Can we break down barriers in sport? Lively panel debates issues at LSBUA diverse panel of five women who are involved in sport took part in the 'Breaking down barriers in Sport' guest lecture and panel debate to a packed room at LSBU
The evening kicked off with Dr Leeja Carter, a Fulbright Scholar and feminist sports psychology expert from New York, presenting her lecture Never Settle, about her experiences working with black and ethnic minority women in the United States. Dr Carter focused on sexism in sport and how women can continue to break down barriers in sports and achieve results, despite the odds.
Dr Carter is Assistant Professor in the Division of Athletic Training, Health and Exercise Science (ATHES) and the Director of the Center for Performance Excellence in Applied Kinesiology (PEAK) at Long Island University.
Members of the audience were quick to join the lively debate, asking relevant questions about how women can break into sport, the gender pay gap in sports and the barriers panel members had faced in sport. The panellists spoke about their personal experiences and linked these to women participating in sports, whether in rugby, boxing, football or by hiring a personal trainer to help them.
At 74 years of age, the oldest panellist, Eddie Brocklesby talked about her experiences as Director of Silverfit – the charity that helps older people promote healthier ageing through physical activity. Eddie mentioned that making physical activities more sociable and fun for older people is often the best way for them to stay fit and healthy.
Eddie Brocklesby said: “The debate about the ageing and often inactive population in the UK continues and is part of breaking down those barriers in exercise.

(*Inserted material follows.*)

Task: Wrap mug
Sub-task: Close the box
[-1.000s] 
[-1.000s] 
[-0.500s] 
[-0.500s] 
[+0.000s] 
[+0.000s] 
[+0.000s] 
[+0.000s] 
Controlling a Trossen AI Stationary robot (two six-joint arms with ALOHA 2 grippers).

It’s great to be a part of this vital discussion – encouraging people not to give up but to keep participating in physical activities that appeal to them and contribute to their overall fitness.”
Other panellists taking part in the debate included Laura Kapo – Richmond Ladies RFC Chair, Rebecca Donnelly – CEO of Fight 4 Change and former world Thai boxing champion and later, English national boxing champion, Danielle Linton – health and fitness professional, and Niamh Digby-Bratton from the Academy of Sports at LSBU.
Applauding the event, Niamh Digby-Bratton said: “It was an honour to sit on the panel with some inspirational ladies, who are clearly trail blazers for future generations of women to continue to look for equality across all sectors. I hope both women and men in the audience were inspired by the debate, as we continue to strive for a level playing field for everyone.”
With International Women’s Day on 8 March, the timely lecture followed by the panel discussion proved inspirational and provided everyone with plenty of food for thought.